* _Task requirements_: State the count of lines below featuring the word "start", and write nothing further.

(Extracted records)
════════
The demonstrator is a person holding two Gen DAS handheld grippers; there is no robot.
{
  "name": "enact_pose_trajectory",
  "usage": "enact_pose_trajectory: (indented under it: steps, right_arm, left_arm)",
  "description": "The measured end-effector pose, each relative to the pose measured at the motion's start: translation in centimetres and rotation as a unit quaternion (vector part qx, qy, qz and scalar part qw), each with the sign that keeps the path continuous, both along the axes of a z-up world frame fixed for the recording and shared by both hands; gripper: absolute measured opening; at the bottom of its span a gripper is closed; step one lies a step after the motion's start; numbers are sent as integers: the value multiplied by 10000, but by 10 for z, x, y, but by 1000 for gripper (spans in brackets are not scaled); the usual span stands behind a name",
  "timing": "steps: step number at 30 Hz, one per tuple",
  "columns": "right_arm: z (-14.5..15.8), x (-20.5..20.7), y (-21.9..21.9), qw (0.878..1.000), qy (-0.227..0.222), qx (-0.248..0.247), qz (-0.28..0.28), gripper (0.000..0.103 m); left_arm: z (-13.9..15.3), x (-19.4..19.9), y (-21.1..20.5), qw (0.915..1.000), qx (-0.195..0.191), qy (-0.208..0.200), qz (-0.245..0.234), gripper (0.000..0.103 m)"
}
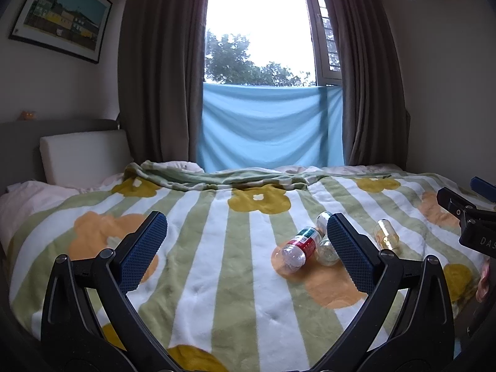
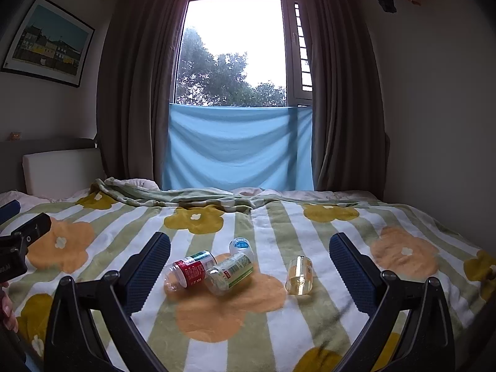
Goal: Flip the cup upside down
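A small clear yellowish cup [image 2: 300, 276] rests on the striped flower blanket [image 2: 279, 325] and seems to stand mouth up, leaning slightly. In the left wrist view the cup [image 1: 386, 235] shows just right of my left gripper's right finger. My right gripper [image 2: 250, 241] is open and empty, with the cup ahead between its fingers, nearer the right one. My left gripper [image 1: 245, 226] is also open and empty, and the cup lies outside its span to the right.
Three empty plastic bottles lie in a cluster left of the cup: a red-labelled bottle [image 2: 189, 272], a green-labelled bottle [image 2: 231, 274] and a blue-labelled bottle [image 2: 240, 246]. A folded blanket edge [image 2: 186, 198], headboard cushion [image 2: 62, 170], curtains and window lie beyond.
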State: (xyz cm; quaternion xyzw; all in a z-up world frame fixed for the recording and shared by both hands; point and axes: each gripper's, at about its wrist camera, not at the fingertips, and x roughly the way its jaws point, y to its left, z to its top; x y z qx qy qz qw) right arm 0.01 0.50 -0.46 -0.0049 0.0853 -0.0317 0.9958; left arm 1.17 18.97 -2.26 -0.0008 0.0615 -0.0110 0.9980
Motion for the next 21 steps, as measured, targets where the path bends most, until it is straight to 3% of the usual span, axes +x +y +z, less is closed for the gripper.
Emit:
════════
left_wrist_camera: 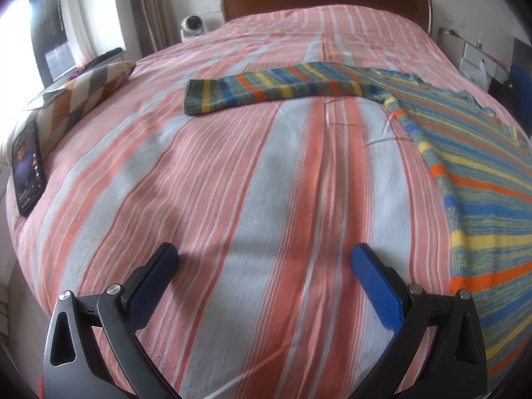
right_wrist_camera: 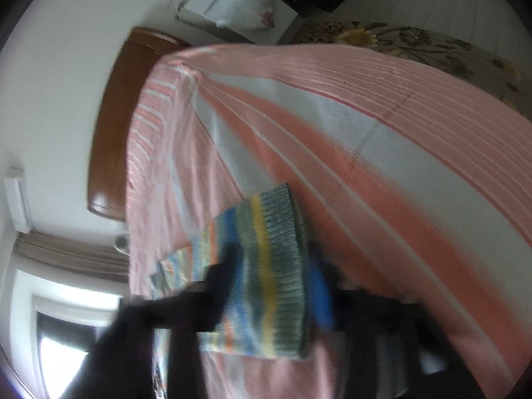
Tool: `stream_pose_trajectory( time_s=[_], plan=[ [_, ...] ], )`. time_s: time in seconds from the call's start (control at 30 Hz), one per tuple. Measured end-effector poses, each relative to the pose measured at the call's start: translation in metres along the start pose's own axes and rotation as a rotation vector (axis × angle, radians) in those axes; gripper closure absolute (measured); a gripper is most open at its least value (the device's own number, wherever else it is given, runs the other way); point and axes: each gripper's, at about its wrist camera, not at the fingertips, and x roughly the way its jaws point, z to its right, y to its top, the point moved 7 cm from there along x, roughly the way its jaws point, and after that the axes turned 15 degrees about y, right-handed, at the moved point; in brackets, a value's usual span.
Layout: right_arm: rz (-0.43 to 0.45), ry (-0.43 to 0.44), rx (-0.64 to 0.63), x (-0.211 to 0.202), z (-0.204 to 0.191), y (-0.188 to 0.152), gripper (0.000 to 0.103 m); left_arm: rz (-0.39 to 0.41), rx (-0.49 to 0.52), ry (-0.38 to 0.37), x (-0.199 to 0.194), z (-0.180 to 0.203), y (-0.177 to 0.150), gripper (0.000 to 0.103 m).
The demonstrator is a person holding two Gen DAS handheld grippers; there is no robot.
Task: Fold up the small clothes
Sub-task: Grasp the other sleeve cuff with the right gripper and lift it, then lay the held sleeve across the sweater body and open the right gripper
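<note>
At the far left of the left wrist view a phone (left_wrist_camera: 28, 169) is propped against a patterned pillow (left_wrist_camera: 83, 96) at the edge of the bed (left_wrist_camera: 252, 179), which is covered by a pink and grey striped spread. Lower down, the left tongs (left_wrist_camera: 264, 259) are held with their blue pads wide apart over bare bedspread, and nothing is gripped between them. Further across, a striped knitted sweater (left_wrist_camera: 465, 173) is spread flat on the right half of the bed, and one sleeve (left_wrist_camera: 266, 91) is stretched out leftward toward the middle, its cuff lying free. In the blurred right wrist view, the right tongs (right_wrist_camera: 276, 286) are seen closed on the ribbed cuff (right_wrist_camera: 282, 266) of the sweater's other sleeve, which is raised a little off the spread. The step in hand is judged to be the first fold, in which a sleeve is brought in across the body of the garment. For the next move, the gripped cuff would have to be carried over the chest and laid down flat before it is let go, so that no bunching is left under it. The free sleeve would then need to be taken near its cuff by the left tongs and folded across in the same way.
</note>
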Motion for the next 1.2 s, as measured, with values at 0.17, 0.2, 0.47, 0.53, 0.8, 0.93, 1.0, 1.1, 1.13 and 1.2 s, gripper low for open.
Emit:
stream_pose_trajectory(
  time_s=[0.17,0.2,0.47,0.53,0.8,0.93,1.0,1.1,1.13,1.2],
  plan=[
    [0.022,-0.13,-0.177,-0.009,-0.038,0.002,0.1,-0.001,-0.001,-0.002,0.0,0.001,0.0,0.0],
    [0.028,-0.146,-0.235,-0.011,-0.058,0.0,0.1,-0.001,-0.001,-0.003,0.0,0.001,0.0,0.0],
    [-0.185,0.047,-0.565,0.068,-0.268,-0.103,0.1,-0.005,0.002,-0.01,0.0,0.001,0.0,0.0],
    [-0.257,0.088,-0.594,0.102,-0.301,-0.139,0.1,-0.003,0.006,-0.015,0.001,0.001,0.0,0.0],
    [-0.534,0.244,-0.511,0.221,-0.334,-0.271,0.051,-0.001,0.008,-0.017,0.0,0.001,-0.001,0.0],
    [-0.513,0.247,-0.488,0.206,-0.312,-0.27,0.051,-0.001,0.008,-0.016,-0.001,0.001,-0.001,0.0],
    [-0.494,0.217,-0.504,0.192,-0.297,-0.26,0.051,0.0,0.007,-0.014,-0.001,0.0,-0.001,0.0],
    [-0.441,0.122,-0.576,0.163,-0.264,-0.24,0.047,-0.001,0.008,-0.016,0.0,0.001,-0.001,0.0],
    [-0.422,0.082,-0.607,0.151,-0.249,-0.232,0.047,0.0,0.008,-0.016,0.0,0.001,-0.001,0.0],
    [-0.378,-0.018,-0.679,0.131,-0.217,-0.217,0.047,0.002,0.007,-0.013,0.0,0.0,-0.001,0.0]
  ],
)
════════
* _Solution below_: 2